Aristote l’a démontré : “On ne peut découvrir ou mieux redécouvrir que si d’une certaine manière, on a déjà trouvé”. Platon l’a exprimé ainsi : “se réaliser, c’est pour l’essentiel devenir ce que l’on est depuis toujours”. La prudence des philosophes reste grande. Comme si, tout n’était pas palpable, comme s’il restait un champ improbable, indécis, inconnu… “L’homme le savait déjà”, “devenir ce que l’on est” ces mots introduisent un nouveau champ : le temps. C’était là, on ne le savait pas. Il y a eu une étincelle et puis une reconnaissance.

L’intuition, nous ne l’avons qu’à un moment précis, dans un temps saisi. Il faut une conjugaison spatiale entre l’instant fugace et notre sensibilité. L’esprit a saisi l’étincelle dans un temps paradoxal qui n’a rien à voir avec celui des horloges.

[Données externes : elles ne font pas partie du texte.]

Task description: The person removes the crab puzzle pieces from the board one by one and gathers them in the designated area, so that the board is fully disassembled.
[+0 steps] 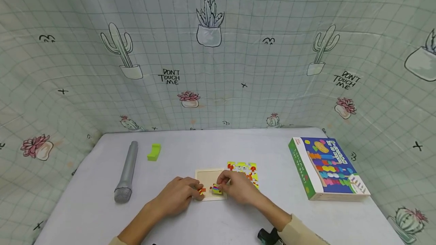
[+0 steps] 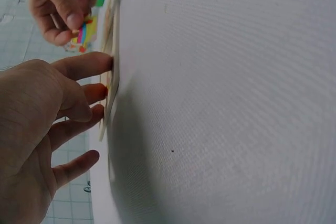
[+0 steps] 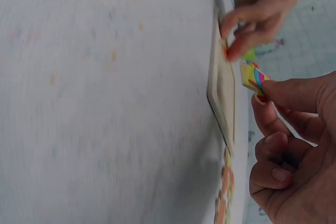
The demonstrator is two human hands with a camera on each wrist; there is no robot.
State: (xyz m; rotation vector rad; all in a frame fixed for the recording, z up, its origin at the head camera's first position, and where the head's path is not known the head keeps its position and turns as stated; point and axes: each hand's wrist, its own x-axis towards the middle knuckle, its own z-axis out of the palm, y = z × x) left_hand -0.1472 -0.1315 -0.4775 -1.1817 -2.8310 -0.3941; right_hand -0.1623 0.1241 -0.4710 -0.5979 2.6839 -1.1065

Le temps est important dans notre vision des objets ou des choses car notre perception en est toute intérieure contrairement à l’espace qui, lui, nous entoure. Pour Gaston Bachelard, la durée n’est faite que d’une suite d’instants. Il dit : “La durée n’est qu’un nombre dont l’unité est l’instant”. Il parle de l’intuition de l’instant, de la succession d’instants de lumière, de l’intuition naïve et de la signification lucide.